With that in mind, I hope to make DEVONthink and agent worth the money spent and actually use them to get all the data collected with them committed to text in the form of this book I’m working on. If there’s a tangible and lasting end result that justifies the means, then I say it’s worth the time and money spent on bucket software.

End of mindless rant but I hope it helps others in their decision on how to best organize and ‘future-proof’ their data.

End Analysis:

Circus Ponies Notebook- Pretty but not very useful. Too ‘noodly-doodly’. Proprietary file system.
DEVONthink- Can integrate email, RSS feeds and searches from agent together in spot. Still a proprietary database system though.
When in doubt, do ‘raw’ backups of everything and frequently using OSX file structure. I use Time Machine.

pete340 · April 17, 2009, 12:10pm

With the current 2.0 beta it’s metadata is in a proprietary format, but the files that you store go directly into the Mac file system.

Vermonter17032 · April 17, 2009, 12:58pm

Amber,

This would be terrific. Thank you very much!!!

Steve

AmberV · April 17, 2009, 4:19pm

You ask some good questions. It has taken me about four years to “perfect” the system that I currently use. I don’t for one minute think it is perfect, but at its current state it is as superior as it has ever been compared to anything prior. By the way, thanks for the link to Alex Payne’s blog. What an interesting read, I enjoyed it. Odd to consider he is behind Twitter, something I consider completely frivolous and a waste of humanity on the scale of the E-Channel, but oh well. We are all entitled, as they say.

Four top-level categories: Record, Communication, Manifested, and Information. Does it cover everything in life? No, but it covers the four main areas of input and output that exist in mine as relating to a digital archive, and that is all that really matters to the system. Record is everything I take down and record. Communication is self-explanatory. Manifestation encompasses mainly creative pursuits, but can also address explanatory expositions that go beyond mere record or information. Information is mostly just documentation, either generated or collected. Things could be a bit blurry if you take them literally. Naturally all capital letter items are technically manifestations. I do not define tokens by what things are but what they represent to the future me. So if something will be useful as a reference or cross-linked to from another document for elaboration—it is Information, even if it is a Record of something, or something I manifested. I feel this way of looking at identity assignment places more emphasis on the intention of a document than the identity of the document. I don’t really care so much about what it was, but what it will be in the future when I try to find it.
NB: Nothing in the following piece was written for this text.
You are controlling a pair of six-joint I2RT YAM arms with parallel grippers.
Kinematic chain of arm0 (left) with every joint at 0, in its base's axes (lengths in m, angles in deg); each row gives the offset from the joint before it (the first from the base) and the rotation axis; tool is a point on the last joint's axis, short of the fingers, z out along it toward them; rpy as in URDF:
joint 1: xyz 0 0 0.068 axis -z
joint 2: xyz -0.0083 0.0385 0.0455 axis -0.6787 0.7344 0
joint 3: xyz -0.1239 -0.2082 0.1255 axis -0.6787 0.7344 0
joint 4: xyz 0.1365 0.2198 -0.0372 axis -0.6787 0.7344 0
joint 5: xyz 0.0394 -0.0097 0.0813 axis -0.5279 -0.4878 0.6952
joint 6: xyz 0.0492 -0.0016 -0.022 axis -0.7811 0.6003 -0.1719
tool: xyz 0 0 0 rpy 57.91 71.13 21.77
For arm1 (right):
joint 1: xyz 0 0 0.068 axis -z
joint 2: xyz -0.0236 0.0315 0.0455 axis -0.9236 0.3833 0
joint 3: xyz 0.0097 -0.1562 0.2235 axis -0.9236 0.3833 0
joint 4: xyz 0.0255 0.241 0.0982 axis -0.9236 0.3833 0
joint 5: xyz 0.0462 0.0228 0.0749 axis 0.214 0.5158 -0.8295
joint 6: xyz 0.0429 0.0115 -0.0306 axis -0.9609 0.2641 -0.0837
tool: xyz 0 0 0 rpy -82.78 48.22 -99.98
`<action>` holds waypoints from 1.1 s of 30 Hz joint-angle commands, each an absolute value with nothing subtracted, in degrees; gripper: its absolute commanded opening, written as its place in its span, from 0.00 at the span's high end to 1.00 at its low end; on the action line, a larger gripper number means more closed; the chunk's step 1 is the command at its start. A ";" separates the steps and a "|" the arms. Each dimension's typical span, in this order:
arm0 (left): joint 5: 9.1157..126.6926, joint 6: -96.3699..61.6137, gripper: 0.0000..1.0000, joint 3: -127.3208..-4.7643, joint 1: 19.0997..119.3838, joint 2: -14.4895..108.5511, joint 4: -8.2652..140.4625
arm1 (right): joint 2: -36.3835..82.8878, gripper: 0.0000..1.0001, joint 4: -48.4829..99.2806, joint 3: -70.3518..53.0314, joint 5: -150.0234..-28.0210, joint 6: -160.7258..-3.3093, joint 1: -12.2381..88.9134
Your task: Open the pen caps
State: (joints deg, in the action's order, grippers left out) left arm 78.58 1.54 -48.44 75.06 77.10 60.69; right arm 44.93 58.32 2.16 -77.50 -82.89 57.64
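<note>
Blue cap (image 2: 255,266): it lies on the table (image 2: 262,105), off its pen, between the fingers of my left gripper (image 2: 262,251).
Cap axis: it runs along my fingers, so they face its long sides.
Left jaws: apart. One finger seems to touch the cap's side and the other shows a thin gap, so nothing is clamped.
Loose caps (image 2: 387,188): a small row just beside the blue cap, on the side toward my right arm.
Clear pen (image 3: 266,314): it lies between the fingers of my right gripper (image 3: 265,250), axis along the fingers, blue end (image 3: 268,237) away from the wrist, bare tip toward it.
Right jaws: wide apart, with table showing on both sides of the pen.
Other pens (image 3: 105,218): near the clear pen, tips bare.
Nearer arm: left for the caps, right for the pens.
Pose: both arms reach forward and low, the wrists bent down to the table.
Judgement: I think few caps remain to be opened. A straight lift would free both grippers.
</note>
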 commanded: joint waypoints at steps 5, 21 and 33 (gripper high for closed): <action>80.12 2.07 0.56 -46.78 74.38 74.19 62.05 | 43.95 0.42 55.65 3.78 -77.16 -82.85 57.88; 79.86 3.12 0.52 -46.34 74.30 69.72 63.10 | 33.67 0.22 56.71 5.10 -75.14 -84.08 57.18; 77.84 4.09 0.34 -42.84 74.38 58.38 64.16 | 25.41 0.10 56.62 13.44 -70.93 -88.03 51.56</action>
Beneath that there is a strict three-level depth restriction. Nothing can be less or more. Something must have a super-category, a minor-category, and a topic or key. Example super-categories in Record are simple: Internal and External. I observe and record psychology or dreams into Internal, for example, but observe and record events into External. The minor-category allows for division of the super-category into logical parts. One of the above examples: {R2.1.Dream} is Record-2(Internal)-1(Observation)-Dream. Some branches might only have one super or minor category in them at the moment, but that is fine as it enforces a rigid structure that reduces the proliferation of hair-splitting.

The fundamentals are to reduce the top-level to four broad categories and denote them as letters instead of numbers. To only have two numbers and to keep super-types as much in dichotomy as possible to reduce complexity. Record is split into Internal and External, you cannot really address much with a hypothetical R3. Perhaps a religious person might put supernatural in there, I don’t know. And finally, the most specific category which is also the most prone to proliferation is written down as a word, not a number. So there is no “5” = this person—I just write down the person’s name. Thus keywords can expand as much as they need to without increasing the need for memorisation.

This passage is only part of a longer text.